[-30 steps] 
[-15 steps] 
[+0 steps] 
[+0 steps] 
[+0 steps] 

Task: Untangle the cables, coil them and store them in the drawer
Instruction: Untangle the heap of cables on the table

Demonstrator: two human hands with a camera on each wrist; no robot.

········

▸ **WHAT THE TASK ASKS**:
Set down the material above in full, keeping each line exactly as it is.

▸ **ANSWER SPACE**:
[-30 steps] 
[-15 steps] 
[+0 steps] 
[+0 steps] 
[+0 steps] 

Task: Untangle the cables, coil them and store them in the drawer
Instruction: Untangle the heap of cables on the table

Demonstrator: two human hands with a camera on each wrist; no robot.

No more work remains for this exercise.